**Problem to solve:** Starting at the first line and ending at the one with "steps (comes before", give the lines of the listing again exactly, and nothing else; skip the pictures.

::::

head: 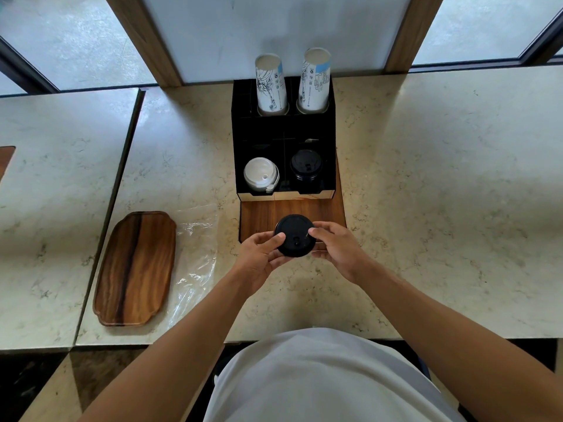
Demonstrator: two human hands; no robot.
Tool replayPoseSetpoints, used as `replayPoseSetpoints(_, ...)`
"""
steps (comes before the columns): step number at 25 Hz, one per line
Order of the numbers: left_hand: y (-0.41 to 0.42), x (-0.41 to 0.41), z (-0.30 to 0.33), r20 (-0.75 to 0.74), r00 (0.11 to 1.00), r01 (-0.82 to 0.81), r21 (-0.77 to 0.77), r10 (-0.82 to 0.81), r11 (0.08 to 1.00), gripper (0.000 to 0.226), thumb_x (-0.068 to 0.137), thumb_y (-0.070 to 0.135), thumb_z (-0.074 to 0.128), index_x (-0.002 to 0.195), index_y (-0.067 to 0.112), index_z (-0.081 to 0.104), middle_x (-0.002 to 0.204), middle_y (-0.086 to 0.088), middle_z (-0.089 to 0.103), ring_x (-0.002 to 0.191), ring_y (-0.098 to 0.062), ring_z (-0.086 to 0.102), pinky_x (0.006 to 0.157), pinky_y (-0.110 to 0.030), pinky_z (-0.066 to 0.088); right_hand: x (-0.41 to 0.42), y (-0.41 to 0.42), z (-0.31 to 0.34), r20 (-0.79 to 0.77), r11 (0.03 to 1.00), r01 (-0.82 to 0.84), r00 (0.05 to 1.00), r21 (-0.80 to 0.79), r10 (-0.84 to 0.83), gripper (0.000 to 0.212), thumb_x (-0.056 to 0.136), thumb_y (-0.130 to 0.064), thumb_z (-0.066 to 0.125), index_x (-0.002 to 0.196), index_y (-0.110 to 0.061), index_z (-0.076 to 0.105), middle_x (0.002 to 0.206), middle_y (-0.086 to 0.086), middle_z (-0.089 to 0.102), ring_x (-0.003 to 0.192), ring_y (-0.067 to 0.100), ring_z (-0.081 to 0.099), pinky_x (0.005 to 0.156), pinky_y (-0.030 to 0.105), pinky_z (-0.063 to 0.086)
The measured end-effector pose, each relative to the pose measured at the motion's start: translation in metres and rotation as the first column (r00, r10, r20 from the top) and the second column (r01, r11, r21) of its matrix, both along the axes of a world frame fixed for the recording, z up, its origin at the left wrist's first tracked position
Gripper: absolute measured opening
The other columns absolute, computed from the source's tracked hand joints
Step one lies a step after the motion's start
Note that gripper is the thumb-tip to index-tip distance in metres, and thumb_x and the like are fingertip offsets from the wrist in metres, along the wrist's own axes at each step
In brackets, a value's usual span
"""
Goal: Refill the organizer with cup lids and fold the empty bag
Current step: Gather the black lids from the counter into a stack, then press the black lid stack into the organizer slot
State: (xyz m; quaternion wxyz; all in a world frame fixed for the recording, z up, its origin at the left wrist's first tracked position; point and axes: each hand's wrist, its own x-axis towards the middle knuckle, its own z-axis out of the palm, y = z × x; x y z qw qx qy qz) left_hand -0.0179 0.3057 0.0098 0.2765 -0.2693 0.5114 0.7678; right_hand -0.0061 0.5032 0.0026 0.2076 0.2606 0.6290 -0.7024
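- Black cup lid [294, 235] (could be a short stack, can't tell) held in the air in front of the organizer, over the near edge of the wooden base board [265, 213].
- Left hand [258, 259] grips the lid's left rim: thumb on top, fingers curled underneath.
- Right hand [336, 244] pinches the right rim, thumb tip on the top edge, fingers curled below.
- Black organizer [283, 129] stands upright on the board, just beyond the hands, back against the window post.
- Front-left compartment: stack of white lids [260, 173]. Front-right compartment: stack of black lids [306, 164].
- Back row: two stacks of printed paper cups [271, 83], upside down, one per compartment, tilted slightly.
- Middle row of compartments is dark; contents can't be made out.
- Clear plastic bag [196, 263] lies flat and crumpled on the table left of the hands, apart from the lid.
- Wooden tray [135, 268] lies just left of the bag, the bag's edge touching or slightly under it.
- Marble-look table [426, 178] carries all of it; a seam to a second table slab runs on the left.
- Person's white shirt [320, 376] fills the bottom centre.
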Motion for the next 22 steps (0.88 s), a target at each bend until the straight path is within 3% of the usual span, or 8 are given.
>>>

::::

**Solution:**
head: 
Demonstrator: two human hands; no robot.
Tool replayPoseSetpoints, used as `replayPoseSetpoints(_, ...)`
"""
steps (comes before the columns): step number at 25 Hz, one per line

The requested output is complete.